Seven custody schedule templates — 2-2-3, 2-2-5-5, alternating weeks, 70/30, 60/40, 80/20, every weekend — with the tradeoffs each makes between consistency, transitions, and parent recovery time.

By TaskTroll.org Editors
Shared Custody Calendar: 7 Schedule Templates (2-2-3, 2-2-5-5, Week On/Off)

There are very few decisions in a separation that shape a child’s daily life more than the custody schedule. It is not a logistical question, even though it is dressed up like one. The grid of who-has-the-kid-on-which-night becomes, over months and years, the architecture of the child’s identity: which parent reads bedtime stories on a Tuesday, which house holds the soccer cleats, whose kitchen smells like home on a Sunday morning. Parents tend to enter the conversation focused on fairness between adults, and that’s understandable — separations are full of fairness arguments. But the calendar isn’t actually about the adults. It’s about whether a four-year-old can hold an attachment to both parents across long absences, whether a twelve-year-old can keep their friend group intact across two addresses, whether a sixteen-year-old’s college applications can sit on one desk or have to be shuttled between two.
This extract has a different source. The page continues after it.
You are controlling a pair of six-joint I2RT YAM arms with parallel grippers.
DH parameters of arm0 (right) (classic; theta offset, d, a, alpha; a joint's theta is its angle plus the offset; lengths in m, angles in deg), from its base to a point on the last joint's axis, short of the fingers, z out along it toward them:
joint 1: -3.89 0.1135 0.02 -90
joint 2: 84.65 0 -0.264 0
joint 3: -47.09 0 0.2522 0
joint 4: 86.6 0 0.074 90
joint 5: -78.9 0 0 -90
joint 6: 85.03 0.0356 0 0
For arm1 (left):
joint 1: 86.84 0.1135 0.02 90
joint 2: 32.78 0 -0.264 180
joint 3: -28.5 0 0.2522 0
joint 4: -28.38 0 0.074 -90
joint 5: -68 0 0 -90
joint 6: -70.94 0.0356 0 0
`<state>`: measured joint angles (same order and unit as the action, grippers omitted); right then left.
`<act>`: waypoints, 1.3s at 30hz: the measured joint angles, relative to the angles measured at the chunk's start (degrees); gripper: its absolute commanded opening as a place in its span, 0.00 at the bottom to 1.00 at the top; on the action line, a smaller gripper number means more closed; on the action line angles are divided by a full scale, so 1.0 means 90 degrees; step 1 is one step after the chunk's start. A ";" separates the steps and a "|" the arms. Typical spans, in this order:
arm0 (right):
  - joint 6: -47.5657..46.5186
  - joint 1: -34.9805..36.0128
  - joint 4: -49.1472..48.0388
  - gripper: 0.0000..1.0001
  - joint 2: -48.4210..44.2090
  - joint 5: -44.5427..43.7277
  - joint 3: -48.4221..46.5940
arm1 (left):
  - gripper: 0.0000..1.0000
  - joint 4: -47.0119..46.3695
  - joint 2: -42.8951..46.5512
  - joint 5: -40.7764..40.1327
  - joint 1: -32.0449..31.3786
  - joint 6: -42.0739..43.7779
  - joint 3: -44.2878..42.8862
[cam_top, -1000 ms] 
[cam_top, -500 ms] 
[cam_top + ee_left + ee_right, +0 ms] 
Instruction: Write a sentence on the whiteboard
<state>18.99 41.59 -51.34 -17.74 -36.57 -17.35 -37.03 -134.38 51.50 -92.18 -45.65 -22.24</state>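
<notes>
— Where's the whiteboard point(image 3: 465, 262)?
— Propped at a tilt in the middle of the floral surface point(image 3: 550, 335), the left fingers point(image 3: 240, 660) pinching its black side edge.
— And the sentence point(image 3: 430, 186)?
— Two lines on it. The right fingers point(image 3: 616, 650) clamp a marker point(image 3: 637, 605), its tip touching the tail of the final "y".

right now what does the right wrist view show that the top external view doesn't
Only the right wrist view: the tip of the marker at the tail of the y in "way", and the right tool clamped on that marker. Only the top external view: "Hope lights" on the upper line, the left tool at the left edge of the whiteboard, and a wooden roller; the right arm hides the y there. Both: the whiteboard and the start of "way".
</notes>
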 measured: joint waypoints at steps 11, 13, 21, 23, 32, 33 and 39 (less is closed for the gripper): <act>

The calculus is also relentlessly age-specific. A four-year-old needs more frequent transitions to maintain attachment to both parents; their sense of object permanence around relationships is still consolidating. A fourteen-year-old needs less frequent transitions because their social life — not their parents — is the developmental center of gravity, and shuttling between houses mid-week disrupts the peer relationships that are now doing the heavy lifting. What’s right for a preschooler can be wrong for a teen. Seven templates follow, each with the tradeoffs it actually makes.

The principles before the templates

Every custody schedule is a tradeoff among three things, and naming them up front makes the template comparison easier.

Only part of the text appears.